Within this material, find every line where the string "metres" appears, and copy it out.
══════════
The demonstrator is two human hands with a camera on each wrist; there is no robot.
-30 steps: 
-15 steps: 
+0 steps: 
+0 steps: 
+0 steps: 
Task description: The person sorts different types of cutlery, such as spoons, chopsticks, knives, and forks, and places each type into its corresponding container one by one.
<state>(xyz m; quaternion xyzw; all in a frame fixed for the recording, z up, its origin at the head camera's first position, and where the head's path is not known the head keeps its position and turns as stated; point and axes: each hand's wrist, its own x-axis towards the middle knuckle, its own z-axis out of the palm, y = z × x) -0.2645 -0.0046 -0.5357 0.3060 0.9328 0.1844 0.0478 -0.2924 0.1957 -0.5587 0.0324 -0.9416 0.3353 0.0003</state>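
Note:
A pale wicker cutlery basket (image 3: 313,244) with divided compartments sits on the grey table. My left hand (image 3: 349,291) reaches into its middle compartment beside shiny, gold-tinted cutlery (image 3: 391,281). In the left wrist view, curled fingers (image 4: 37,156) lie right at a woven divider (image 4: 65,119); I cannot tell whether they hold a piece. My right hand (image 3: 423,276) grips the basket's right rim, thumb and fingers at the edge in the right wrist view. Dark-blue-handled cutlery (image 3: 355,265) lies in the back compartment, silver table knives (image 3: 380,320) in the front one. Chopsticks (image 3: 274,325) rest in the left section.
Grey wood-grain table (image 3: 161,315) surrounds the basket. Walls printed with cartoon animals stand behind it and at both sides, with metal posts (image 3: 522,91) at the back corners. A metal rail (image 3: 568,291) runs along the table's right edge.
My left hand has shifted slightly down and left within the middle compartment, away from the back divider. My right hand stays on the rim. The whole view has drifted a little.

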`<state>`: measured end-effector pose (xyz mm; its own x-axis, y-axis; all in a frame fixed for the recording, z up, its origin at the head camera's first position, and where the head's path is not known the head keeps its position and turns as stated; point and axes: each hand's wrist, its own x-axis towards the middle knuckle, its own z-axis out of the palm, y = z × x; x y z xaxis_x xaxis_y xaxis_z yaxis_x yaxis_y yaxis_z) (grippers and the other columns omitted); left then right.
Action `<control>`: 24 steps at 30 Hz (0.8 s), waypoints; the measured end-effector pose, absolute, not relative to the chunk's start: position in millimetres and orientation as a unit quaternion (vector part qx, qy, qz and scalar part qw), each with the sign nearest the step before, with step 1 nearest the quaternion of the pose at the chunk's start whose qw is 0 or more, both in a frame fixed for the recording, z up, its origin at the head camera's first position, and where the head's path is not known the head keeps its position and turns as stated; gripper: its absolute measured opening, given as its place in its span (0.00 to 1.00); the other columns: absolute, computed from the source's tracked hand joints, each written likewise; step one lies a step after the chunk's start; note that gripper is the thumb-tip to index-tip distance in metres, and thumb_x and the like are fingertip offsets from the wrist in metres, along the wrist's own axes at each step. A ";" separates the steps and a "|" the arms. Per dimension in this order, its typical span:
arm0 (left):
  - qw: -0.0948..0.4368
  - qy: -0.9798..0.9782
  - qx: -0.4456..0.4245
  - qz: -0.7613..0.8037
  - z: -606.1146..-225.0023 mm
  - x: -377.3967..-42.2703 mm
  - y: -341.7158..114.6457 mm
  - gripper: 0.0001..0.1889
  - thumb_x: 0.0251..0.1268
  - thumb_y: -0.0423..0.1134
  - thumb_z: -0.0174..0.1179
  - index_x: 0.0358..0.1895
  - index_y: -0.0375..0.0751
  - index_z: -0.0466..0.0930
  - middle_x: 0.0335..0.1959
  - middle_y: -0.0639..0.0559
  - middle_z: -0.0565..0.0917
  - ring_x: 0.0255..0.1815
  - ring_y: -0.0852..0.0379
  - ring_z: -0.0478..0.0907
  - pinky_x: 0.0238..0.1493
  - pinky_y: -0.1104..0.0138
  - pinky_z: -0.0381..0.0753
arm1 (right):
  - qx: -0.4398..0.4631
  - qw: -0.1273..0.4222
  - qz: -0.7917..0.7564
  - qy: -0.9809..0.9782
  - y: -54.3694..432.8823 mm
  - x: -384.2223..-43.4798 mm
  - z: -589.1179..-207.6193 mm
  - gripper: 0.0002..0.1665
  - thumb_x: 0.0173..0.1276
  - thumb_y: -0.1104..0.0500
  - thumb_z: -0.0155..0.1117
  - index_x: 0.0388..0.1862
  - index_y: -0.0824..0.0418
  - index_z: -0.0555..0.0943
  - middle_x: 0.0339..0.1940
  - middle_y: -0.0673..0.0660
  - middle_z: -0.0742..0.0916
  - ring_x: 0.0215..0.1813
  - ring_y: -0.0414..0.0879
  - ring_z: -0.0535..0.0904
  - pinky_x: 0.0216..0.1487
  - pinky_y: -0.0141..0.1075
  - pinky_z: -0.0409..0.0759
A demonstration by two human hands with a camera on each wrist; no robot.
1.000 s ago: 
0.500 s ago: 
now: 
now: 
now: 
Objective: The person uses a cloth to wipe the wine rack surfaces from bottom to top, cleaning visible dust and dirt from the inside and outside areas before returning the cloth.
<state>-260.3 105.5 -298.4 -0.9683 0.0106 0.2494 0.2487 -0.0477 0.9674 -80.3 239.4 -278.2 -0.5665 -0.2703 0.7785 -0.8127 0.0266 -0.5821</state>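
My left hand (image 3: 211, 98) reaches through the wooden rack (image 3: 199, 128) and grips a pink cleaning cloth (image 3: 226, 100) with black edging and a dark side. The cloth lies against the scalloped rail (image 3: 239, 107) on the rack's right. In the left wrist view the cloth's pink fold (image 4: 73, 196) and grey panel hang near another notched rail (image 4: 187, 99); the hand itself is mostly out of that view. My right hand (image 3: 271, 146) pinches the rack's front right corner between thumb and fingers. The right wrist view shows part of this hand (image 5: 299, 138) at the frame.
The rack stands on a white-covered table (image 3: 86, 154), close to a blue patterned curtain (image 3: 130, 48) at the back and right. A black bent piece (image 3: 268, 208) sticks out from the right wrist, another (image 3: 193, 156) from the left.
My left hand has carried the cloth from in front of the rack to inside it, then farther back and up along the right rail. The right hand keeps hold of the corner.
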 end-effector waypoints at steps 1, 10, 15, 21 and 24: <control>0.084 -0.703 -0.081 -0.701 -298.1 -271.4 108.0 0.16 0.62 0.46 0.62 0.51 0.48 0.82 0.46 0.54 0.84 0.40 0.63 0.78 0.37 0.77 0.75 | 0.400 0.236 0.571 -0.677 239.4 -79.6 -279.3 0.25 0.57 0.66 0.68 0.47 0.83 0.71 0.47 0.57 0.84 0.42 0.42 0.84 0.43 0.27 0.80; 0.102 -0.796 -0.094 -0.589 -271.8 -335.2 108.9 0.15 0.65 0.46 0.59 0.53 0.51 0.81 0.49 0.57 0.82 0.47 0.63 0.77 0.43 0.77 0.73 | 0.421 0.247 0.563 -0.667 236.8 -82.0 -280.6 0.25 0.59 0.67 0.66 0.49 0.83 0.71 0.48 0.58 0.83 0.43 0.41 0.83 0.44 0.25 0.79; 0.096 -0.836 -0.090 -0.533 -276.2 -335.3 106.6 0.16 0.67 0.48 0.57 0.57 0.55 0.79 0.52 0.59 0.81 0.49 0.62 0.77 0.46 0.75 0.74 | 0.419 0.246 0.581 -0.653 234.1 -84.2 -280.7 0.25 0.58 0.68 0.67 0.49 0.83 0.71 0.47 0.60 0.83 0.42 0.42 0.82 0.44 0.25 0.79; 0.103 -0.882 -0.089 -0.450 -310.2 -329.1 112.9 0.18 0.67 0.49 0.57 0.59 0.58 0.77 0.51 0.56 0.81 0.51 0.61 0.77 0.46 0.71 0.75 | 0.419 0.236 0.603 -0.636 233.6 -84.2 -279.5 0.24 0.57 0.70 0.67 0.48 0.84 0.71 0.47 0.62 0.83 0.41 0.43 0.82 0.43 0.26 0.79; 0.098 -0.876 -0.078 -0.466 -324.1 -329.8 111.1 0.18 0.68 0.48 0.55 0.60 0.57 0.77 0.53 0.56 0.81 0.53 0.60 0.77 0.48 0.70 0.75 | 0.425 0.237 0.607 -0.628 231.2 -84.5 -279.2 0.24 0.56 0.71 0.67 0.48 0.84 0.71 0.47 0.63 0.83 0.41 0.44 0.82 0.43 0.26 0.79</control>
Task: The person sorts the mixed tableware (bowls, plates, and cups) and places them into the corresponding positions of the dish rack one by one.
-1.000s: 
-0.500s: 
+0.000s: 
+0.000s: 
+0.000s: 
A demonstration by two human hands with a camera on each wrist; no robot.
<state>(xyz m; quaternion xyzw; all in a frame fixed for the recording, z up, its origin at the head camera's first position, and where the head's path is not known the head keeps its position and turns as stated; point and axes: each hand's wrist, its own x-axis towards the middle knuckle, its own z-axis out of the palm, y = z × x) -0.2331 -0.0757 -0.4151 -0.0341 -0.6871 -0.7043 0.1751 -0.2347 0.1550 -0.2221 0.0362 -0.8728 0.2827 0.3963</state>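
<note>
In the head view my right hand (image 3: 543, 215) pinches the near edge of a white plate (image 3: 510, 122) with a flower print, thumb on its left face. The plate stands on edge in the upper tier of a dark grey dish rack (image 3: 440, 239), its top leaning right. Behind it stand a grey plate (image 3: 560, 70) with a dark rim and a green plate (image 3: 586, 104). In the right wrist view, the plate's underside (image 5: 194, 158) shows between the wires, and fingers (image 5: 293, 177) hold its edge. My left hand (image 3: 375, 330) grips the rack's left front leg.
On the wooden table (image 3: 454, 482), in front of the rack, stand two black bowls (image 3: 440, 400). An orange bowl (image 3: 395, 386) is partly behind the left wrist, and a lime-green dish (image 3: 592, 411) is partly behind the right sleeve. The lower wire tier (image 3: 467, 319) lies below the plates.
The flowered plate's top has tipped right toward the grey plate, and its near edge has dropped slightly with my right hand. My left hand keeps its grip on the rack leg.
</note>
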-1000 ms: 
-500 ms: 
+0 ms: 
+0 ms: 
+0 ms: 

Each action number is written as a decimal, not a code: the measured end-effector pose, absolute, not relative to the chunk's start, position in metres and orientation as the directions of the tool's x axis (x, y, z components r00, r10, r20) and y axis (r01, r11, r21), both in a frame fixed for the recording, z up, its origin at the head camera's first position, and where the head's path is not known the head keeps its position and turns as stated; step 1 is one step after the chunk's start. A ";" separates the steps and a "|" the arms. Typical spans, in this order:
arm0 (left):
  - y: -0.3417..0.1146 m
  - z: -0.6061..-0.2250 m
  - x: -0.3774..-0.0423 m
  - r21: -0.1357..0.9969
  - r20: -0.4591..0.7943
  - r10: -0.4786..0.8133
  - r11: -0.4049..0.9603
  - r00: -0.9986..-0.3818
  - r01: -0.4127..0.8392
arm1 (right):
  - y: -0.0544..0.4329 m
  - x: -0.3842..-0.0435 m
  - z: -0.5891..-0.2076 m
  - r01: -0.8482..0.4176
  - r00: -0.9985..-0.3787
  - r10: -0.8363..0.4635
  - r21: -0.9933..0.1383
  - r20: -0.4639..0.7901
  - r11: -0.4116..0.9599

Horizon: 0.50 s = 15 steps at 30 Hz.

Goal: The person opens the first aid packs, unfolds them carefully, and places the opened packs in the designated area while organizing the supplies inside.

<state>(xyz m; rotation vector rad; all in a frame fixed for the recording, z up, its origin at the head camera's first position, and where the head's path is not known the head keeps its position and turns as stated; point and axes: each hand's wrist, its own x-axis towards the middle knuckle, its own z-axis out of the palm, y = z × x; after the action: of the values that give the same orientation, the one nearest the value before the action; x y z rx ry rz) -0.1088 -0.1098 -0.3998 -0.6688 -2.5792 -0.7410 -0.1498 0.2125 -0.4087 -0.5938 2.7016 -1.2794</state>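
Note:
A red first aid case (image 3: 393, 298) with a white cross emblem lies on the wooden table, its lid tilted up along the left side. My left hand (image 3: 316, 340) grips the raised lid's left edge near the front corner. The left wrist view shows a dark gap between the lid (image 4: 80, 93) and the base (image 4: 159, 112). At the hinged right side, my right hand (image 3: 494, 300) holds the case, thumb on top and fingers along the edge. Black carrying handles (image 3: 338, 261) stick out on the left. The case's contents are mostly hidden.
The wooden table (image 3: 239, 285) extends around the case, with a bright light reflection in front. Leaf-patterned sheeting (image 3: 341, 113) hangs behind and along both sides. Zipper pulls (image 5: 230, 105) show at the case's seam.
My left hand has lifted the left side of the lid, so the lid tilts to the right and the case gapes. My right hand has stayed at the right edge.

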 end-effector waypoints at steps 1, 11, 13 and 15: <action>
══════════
__Answer to this problem__.
Action `<control>`: 24 steps at 30 Hz (0.8 s), waypoints; the measured end-effector pose, absolute, not relative to the chunk's start: position in millimetres and orientation as a unit quaternion (vector part qx, qy, qz and scalar part qw), each with the sign nearest the step before, with step 1 nearest the quaternion of the pose at the chunk's start whose qw is 0 or more, both in a frame fixed for the recording, z up, its origin at the head camera's first position, and where the head's path is not known the head keeps its position and turns as stated; gripper: its absolute measured opening, given as its place in its span (0.00 to 1.00); the other columns: absolute, computed from the source's tracked hand joints, each written likewise; step one lies a step after the chunk's start; note that gripper is the thumb-tip to index-tip distance in metres, and thumb_x and the like are fingertip offsets from the wrist in metres, along the wrist's own axes at each step. A ";" separates the steps and a "|" the arms. Per dimension in this order, its typical span:
Each action number is written as a decimal, not a code: the measured end-effector pose, absolute, not relative to the chunk's start, position in metres and orientation as the directions of the tool's x axis (x, y, z components r00, r10, r20) and y axis (r01, r11, r21), both in a frame fixed for the recording, z up, its origin at the head camera's first position, and where the head's path is not known the head keeps its position and turns as stated; step 1 is one step after the chunk's start. A ";" separates the steps and a "|" the arms. Typical spans, in this order:

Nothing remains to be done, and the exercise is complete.